About Me

And the day came when the risk to remain tight in a bud was more painful that the risk it took to blossom.

Anais Nin

Expression

The adults were chattering away downstairs.  I stood back and looked proudly at all the stick men my little 4-year-old hand had just carefully drawn all over the bedroom wall, with my best blue felt tip pen.  Now Grandad wouldn’t be sad and lonely without Grandma.

Suppression

This was going brilliantly!  YES!!!  I’d worked bloody hard this year.  I’d smashed all my targets.  My brand was holding its strong #1 market position.  We’d reached #1 in Ireland in just 6 months from launch.  And it was the most profitable brand in the portfolio.  I felt the warm swell of pride in my chest as I sat opposite my manager soaking up all the positive feedback.

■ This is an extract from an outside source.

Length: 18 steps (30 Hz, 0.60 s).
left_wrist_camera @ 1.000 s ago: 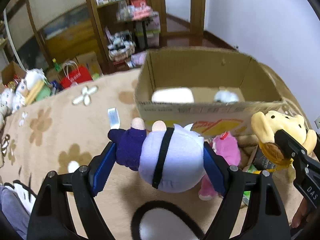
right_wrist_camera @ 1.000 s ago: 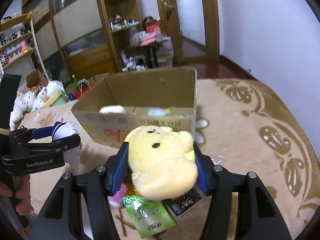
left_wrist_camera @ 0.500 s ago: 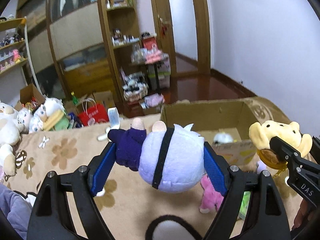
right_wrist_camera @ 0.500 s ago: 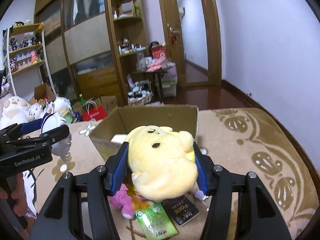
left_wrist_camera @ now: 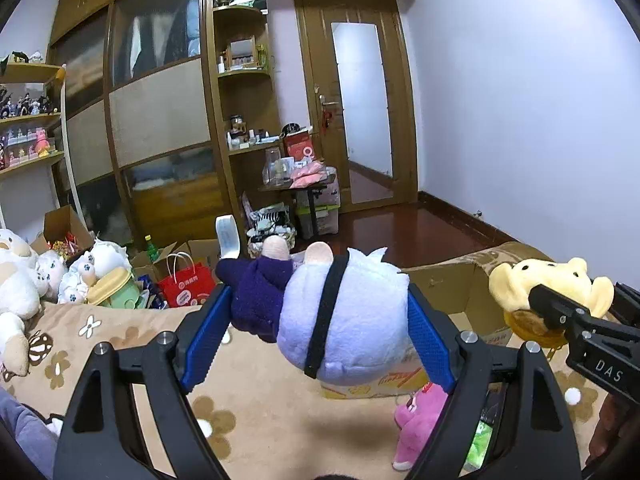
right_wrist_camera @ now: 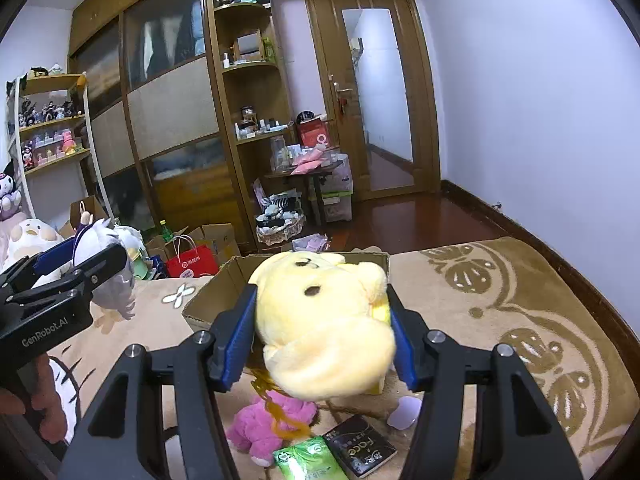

“BUT you really need to be more aggressive if you want to get to the next level.  You care too much about other people.  You need to be more selfish.  More competitive”

The warm swell deflated like a limp balloon and was replaced by a heavy heart.  But I’m not aggressive.  And I do care deeply about others.  Why do I have to pretend to be something I’m not?  I’m exhausted.  I really don’t think I can do this anymore.  I am never going to be good enough for them.

Awakening

I’d never felt more alive in my life.  I screamed out loud as I lowered myself into the ice-cold stream.  It felt like a thousand needles pricking my skin all over.  It took my breath away.  An excited orchestra of rushing water, tweeting birds and shrill screams from the other women filled my ears.  Beautiful bright green moss covered the edges of the stream like a soft blanket enveloping us.  I breathed in the earthy cool scent deep into my lungs.

Yep! I was naked, in a stream, on a wild camping retreat in Dartmoor, with 6 other women who I barely knew. This was not the quiet, sensible, responsible Hazel that I (and everyone else) was familiar with.

But I knew this part of me.  I’d forgotten this part of me.  This wild and free part of me.  This powerful and yet gentle feminine part of me.

I could sense the ethereal magic of this place seeping through my skin and deep into my bones. Awakening my inner wild woman.  Awakening the old ways.  Awakening my soul.  Like a brightly coloured butterfly breaking free from her tight cocoon.

The Dalai Lama said if our 200 nations had female leaders the world would be a better place.

Revolution

I dream of a world where gentleness and compassion are seen as equally powerful to competition and achievement.  A world where we’re all free to be ourselves.

To quote St Frances De Sales “Nothing is as powerful as gentleness.  Nothing is as gentle as real strength.”  And that’s why it’s my mission to support empathic women leaders.  The ones who feel.  The ones who care.  But are exhausted from suppressing their sensitive nature at work for fear of being seen as weak.  I help them to get their energy back and find courage to be the compassionate and powerful leaders they know deep down the world is crying out for.

And when women are empowered in this way, they empower other women.  And then they go on and empower other women.  And so on.  It’s like a ripple effect.  I am part of this ripple effect.  Will you join me?

Credentials

I’ve experienced first-hand the power of being coached.  I felt an over-whelming sense of clarity, freedom, energy and excitement to finally accept my true self.  And I get to help my clients do this too!  Thanks to the fantastic ICF-accredited (International Coaching Federation) training I received.  I bring a holistic approach to my coaching and long-lasting change for my clients.  As a One of Many™ Certified Women’s Coach & Trainer I share their passion for empowering women to step up and be the change they want to see in the world.  I’ve completed training in Professional Coaching Skills, NLP Diploma Level, and Transactional Analysis TA101 & TA202.  And I adhere to the ICF’s stringent Core Competencies and Code of Ethics.